The NCAA early signing day for football is Wednesday and coaching staffs around the country continue to grope with the transfer portal – who’s going, who’s coming and who’s staying.

Anae, 63, was greatly influenced at BYU by legendary coach LaVell Edwards, first as a player in the early 1980s. The Laie, Hawaii, native said he also learned a lot from a former BYU assistant coach who has an N.C. State tie: Norm Chow.

Chow left BYU to become offensive coordinator at NCSU in 2000 and was a member of Chuck Amato’s first Wolfpack staff. He helped mold and develop Philip Rivers, then a freshman quarterback getting his first taste of college football, in the one year Chow spent in Raleigh.

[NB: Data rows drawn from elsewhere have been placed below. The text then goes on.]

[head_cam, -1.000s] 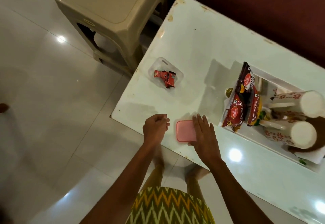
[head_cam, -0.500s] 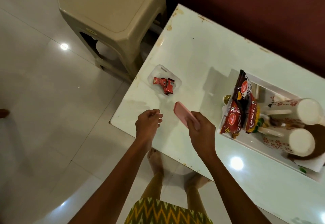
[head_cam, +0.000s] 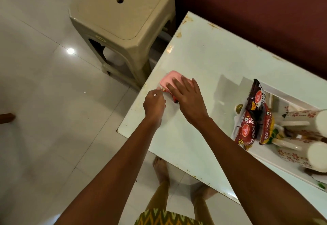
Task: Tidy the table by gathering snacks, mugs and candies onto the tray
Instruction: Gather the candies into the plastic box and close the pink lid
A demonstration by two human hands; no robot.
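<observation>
A pink lid lies on top of the small clear container near the table's left edge, and my right hand presses on it with straight fingers. Red candy wrappers show under the lid at its near side. My left hand is curled at the container's near left side; what its fingers hold is hidden. The white tray at the right holds red snack packets and two floral mugs lying on their sides.
The white table stands against a dark red wall. A beige plastic stool stands on the tiled floor just left of the table's far corner. My bare feet are below the table's near edge.
My right hand lifted the pink lid from the table's near edge, carried it forward and set it on the candy container. My left hand moved forward to the container's side.
</observation>
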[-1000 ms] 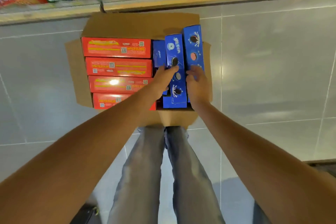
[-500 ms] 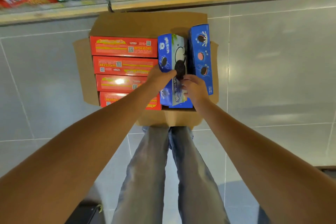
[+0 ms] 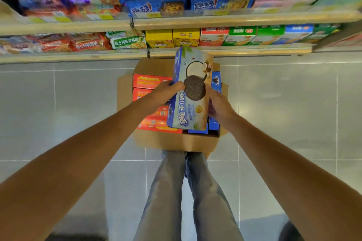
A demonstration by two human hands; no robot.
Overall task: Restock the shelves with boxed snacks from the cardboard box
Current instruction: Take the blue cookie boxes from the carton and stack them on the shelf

Anae, asked what influence Chow had on him, said: “How a practice plan is used in practice and then utilized in the course of a game. As a young coach, I sat next to him for a couple of years and observed that in real time.

“As a player he also developed the practice plan, so I experienced both sides of that coin with coach Edwards and coach Chow. I wouldn’t be here today if I wasn’t a student of the process of how they did it.”

Anae’s coaching stops along the way include Ricks College (now BYU-Idaho), Boise State, UNLV, Texas Tech and Arizona along with BYU, Virginia and then this season at Syracuse. At Texas Tech, he was on Mike Leach’s staff – along with NCSU special assistant Ruffin McNeill – and is among the many who have mourned Leach’s sudden passing last week at age 61.

“Those were great years in Lubbock and a huge amount of condolence goes to the family,” Anae said. “All of the former players and coaches who have a bond with him are better because of it.”

While at Arizona, Anae coached with Tony Gibson, the Pack’s defensive coordinator – further proof of the perceived six degrees of separation in college coaching. Gibson spoke highly of Anae before the Pack’s game this year at Syracuse and of the challenges of facing an Anae offense.

Anae did say he did not know Doeren very well, but that he had respect for the way Doeren ran his program and the way his teams competed. That was a big draw, along with Anae having family in the area — a son, Famika, is offensive line coach at Campbell.

As for his offensive philosophy, Anae made it sound simple enough: “Move the ball and score points as well as you possibly can with all you’ve got.”

The results have been there – for Anae and Tujague. Coaching with Bronco Mendenall at BYU and then making the move to Virginia and the ACC, they developed teams that could move the ball and score points pretty well.

Anae’s offenses at BYU produced the school’s three leading career rushers – Jamaal Willis, Harvey Unga and Curtis Brown – and the program’s best wide receiver in Austin Collie. In 2021, Virginia quarterback Brennan Armstrong, a player now in the transfer portal, set a school single-season record for touchdown passes (31), passing yards (4,449) and total offense (4,700).

When Mendenall decided to give up coaching after the 2021 season, Anae left for Syracuse. Tujague, a former BYU offensive lineman, decided to remain with the Cavaliers this past season but has rejoined Anae.

“I had turned down four different job opportunities prior to this one and there were easy reasons to stay in Charlottesville,” Tujague said Tuesday. “But when coach Doeren came knocking it was really easy. I’ve been watching their program for four or five years and how they’ve done things, and when you played N.C. State you knew you played them. So it was a no-brainer.”